Mes passages préférés pour les jeunes générations

« La jeunesse en manque d’avenir, prise au piège d’un monde où ‘information pullule, où l’on s’interconnecte sans limites, où le virtuel est plus dense que le réel, sans d’ailleurs savoir bien repérer là où commence le virtuel et où finit le réel. La jeunesse est submergée de signaux, de messages, mais le sens a déserté le signe »

« La jeune génération vit un paradoxe : plus elle s’informe, moins elle comprend ; la connaissance ne fait plus conscience, les idéaux, les idéologies s’évaporent dans le magma des relations virtuelles, des résumés wikipédia, des flashs infos, des slogans et signaux multiples. »

« Plus que jamais la parole politique, celle qui parle de la Cité et de la planète à toutes les échelles, de leurs solidarités et de leurs fragilités, est nécessaire pour donner de la lisibilité au monde et le goût de l’engagement sur un projet collectif ».

« En donnant de son temps au débat, à l’engagement politique, et aux responsabilités publiques, quelles qu’elles soient, du monde associatif aux mandats électifs, en s’investissant dans la Cité malgré les difficultés, es déceptions, les blessures, on se construit et dans cette obstination, on donne sens et direction à sa vie ».

« Plus que jamais la parole politique est nécessaire pour mettre en conscience et en mouvement ».

« L’homme n’est vraiment l’homme que s’il est relié aux autres hommes et le but de la politique doit être précisément de construire ces liens, ces interconnexions fertiles ».

« Oui je veux le dire et l’écrire à l’intention des nouvelles générations de la cité que j’aime : faites de la politique, engagez-vous dans le débat dans l’action, donnez-vous les moyens d’une intelligence et ne fuyez pas la responsabilité sociale »

La crise, le chômage…le renouveau politique…

« Je sais que le chômage est le cancer de nos sociétés démocratiques qui ronge l’énergie sociale et l’espoir d’une vision partagée d’un futur à construire ensemble.

La crise de notre société rubaniers d’abord une crise du travail : la valeur travail s’est effondrée sous les coups du chômage et de l’assistanat et c’est la cause pernicieuse de la Cité fragmentée et du repli communautaire, la cause aussi de la perte des valeurs républicaines et donc de la montée du racisme et de la xénophobie qui sera le terreau du Front National ».

« J’essaie aujourd’hui encore de comprendre ce mécanisme insidieux qui fait basculer nos vies par une succession d’événements dont on ne mesure pas l’impact en profondeur.

En fait, c’est toujours ce jeu aléatoire du hasard et de la nécessité qui rythme et oriente nos trajectoires ».

« Aujourd’hui, le sens a déserté le signe ; certes chercheurs, philosophes, sociologues, déploient leur science et leurs analyses, mais elles se diffusent peu dans la société ou plutôt le filtre des médias trie, transforme, caricature.

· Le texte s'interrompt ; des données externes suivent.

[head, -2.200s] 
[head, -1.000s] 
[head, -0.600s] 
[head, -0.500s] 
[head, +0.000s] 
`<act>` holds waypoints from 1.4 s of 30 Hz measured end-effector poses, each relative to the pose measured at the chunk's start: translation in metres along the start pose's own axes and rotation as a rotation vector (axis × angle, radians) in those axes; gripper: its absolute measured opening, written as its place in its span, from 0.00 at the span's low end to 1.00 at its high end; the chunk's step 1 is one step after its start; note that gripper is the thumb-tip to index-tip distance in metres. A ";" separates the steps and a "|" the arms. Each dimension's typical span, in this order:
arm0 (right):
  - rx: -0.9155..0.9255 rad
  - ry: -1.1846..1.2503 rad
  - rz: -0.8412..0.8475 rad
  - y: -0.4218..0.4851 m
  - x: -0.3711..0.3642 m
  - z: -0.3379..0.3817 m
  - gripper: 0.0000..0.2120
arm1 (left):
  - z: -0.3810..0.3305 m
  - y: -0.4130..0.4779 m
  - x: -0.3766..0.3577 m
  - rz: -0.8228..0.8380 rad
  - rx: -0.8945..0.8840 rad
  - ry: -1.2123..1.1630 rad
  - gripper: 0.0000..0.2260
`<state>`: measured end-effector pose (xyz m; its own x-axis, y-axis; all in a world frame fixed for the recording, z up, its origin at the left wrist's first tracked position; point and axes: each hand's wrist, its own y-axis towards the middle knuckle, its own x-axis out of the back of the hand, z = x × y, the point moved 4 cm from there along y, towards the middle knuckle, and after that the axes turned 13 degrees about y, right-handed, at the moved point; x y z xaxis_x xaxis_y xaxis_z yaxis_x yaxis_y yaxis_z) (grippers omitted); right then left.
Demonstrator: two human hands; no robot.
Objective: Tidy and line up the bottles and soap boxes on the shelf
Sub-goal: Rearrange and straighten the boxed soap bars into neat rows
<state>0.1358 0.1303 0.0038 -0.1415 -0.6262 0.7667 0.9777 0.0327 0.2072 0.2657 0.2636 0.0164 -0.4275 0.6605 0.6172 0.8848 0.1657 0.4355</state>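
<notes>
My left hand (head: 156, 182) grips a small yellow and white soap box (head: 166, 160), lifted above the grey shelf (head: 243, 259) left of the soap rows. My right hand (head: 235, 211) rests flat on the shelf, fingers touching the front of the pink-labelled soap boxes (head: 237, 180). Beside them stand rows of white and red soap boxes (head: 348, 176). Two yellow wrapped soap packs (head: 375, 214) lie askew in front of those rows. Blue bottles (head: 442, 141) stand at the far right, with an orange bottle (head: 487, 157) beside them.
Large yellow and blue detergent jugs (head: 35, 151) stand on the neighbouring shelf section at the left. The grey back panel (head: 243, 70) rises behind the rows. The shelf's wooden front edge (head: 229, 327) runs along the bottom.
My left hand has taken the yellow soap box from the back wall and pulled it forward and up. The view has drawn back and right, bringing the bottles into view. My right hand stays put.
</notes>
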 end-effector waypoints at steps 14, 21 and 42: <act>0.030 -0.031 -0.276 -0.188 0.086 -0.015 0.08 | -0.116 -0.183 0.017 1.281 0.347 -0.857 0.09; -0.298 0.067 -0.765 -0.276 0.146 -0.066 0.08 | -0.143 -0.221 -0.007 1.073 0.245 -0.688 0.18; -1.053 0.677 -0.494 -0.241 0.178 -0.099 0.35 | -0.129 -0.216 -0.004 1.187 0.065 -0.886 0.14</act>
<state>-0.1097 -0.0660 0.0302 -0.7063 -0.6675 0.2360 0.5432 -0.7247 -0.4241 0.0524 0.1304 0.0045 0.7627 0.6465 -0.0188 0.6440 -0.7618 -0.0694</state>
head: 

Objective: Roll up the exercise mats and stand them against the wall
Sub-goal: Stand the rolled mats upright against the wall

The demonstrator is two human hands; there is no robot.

Il reste des simplifications et dans ce jeu-là, les démagogues, les populistes sont imbattables… »

« Perpignan, cul-de-sac de la France n’a pas d’avenir. Perpignan porte sur l’Europe de la péninsule ibérique, à proximité des infrastructures (ports, aéroports notamment) de Barcelone et donc de sa dynamique économique, son inventivité, sa puissance commerciale et financière, peut trouver sa place dans l’économe de la connaissance, celle qui s’appuie sur l’innovation et l’interconnexion des savoirs ».

« Oui la tâche urgente et nécessaire est la reconstruction de partis de masse sur des valeurs de générosité, de respect, de responsabilité, d’égalité et de solidarité, aptes à lever et rassembler les énergies pour construire un futur choisi ».

« Une autre idée de la politique, signifiait à la fois la nécessité vitale de l’engagement politique et la prise de conscience qu’il fallait en réinventer les contenus et les méthodes ; et surtout, rester un homme libre, sans addiction du pouvoir ou de l’argent »

« Une autre idée de la politique appelle à des délégués du peuples non seulement intégrés mais également qui ne s’accrochent pas à leur mandats comme une bouée de survie, des femmes et des hommes libres c’est à dire dont les décisions ne seront sous aucune influence, notamment celles de l’argent ou de l’appétit du pouvoir ».